Explanations are always apreciated.

Any ideas from you so far?

 

Always important in these types of problems are the definition of a slope and that two lines are perpendicular if one's slope is the negative reciprocal of the other.

well, its too late for me to work out the solution using the simple equations of the lines, so ill just give u the standard method.

 

Find the equation in the standard form y=mx+c for each line.

 

then for each line the slope of the perpendicular will be -1/m. For the line between (a,0) and (-a,0), the equation of the perpendicular is just y=0

 

find the equations of the perpendicular at midpoint of each side. and then just solve the simultneous equations

 

 

Also the intersection point can be geometrically found, if u draw a circle which passes through these three point. then the point of intersection of the perpendicular bisectors of the sides is the centre of the circle.

The easiest way, by far, to find the centre is by vector methods.

Here's a picture of the problem, just for refrence:

 

I wanted that picture to open up in my post, but I only have the link there.
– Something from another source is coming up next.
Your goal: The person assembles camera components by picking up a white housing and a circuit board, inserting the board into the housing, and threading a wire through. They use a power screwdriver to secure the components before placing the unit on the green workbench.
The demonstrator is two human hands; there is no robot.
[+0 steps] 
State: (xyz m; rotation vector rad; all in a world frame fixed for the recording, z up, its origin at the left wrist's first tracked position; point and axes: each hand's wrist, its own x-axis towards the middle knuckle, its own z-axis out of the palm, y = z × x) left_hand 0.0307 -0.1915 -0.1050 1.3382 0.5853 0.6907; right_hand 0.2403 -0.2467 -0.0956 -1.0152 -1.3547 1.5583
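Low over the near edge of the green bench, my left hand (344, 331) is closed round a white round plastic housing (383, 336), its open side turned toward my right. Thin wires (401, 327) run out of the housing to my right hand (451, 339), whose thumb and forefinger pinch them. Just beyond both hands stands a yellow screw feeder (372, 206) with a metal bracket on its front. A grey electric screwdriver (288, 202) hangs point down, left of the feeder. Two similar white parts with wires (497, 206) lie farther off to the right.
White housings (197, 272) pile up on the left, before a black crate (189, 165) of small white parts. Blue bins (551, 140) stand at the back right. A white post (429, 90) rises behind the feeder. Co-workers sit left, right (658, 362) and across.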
Oh well.

 

Now, for L1, the perpedicular bisector is obviously the y-axis. So our answer must lie on the line x=0.

 

 

L2's perp. bisector slope is [math]-(\frac{y2-y1}{x2-x1})^{-1}[/math]

With the other variables and all worked out it's: [math]-(\frac{b-a}{c})[/math] which will yeild a positive slope, which is good.

So the equation is y-y₁=m(x-x₁)

or

[math]y-(c/2)=\frac{-(b-a)}{c}(x-(b-a)/2))[/math]

or

[math]y=\frac{-(b-a)x}{c}*(\frac{(b-a)^2+c^2}{2c})[/math]

 

 

L3:

m=[math]-(\frac{b+a}{c})[/math] which is negative. Good.

Subing in the equation:

[math]y-(c/2)=\frac{-(b+a)}{c}*(x-(b+a)/2)[/math]

or

[math]y=\frac{(-bx-ax)}{c}+(\frac{(b+a)^2+c^2}{2c}[/math]

 

Wow, that took forever and I'm still not sure it's all right. Then I don't know where to go. Any help is apreciated.